All Saints Church (Allhelgonakyrkan) is a church in Lund, Sweden.
Belonging to the Lunds All Saints Parish (Lunds Allhelgonaförsamling) of the Diocese of Lund, it was opened on All Saints' Day 1891. It is situated roughly 600 meters north of Lund Cathedral.

==History==
It was designed by architect Helgo Zettervall (1831–1907) in Gothic Revival style. The altar is made of uncut cement. The decorative painting in the church is made by Svante Thulin (1837–1918). The baptismal font is made of polished cement and includes a copper bowl. It is performed by Sven Bengtsson. The altarpiece essay shows a crucifix and was made of wood by Carl Johan Dyfverman (1844–1892). The tower has three bells, cast by M & O Ohlsson bell foundry in Ystad which were inaugurated in 1966.

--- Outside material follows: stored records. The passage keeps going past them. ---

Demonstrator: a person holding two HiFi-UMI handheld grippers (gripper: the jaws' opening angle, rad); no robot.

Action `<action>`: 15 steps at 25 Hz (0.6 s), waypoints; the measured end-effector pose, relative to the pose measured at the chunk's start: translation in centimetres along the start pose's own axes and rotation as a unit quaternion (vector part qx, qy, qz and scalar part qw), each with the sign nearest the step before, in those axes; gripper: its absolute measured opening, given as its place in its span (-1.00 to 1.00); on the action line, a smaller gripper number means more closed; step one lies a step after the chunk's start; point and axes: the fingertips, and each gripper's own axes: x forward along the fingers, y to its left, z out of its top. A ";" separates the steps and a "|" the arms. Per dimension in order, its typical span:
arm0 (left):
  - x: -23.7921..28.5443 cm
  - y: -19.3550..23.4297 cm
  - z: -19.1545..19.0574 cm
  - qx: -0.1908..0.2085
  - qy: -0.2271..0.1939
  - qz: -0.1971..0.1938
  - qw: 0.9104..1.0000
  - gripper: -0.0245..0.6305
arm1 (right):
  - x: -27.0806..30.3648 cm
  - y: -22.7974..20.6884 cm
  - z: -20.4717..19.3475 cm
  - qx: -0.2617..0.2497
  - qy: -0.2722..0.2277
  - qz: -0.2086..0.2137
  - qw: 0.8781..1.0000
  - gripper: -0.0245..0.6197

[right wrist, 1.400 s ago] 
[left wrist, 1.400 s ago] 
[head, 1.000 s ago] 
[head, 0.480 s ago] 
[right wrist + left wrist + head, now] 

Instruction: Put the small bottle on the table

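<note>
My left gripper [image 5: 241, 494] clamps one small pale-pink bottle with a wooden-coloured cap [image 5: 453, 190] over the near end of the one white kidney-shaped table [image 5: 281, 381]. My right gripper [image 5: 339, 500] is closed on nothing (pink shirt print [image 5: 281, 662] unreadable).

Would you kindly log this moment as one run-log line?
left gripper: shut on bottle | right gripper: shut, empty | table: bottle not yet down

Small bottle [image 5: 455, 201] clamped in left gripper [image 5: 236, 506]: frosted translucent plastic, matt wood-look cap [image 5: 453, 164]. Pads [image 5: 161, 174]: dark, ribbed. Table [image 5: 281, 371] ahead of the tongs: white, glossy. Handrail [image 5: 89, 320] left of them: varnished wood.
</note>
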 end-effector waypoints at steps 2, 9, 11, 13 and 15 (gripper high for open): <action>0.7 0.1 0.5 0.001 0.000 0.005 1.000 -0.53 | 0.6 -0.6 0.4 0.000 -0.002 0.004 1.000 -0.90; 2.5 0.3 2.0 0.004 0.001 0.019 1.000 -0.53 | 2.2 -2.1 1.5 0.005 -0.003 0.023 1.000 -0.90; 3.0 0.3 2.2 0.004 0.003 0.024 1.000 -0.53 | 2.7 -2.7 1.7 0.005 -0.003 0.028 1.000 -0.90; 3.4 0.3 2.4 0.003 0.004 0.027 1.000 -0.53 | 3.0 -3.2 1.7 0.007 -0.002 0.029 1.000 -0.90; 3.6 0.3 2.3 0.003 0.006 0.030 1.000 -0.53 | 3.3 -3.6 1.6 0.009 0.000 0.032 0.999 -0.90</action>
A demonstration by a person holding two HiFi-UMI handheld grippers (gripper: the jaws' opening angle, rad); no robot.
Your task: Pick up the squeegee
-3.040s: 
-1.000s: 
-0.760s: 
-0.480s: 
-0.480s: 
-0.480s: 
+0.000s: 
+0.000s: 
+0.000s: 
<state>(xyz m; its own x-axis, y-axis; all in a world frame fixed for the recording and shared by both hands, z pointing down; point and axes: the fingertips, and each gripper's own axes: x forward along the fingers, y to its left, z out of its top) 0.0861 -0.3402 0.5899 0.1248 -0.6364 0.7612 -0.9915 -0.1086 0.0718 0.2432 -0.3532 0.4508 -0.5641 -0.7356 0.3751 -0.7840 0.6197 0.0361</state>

The church tower is 72 m high, making it Lund's second tallest building (after Ideon Gateway). It is in neo-Gothic style and can be seen far out over the plain. The tower currently has three bells, cast by Ohlsson's bell foundry in Ystad, and these were inaugurated in 1966 when the church turned 75. In total there are about 2,000 seats in the church. In the summer of 2009, the church underwent a renovation during which 5,000-6,000 of its stones were replaced.

==See also==
- Lund 1 Runestone

==Other sources==
- Wrangel, Ewert (1893) Allhelgonakyrkan i Lund : det gamla och det nya templet skildrade (Lund : Lindstedt)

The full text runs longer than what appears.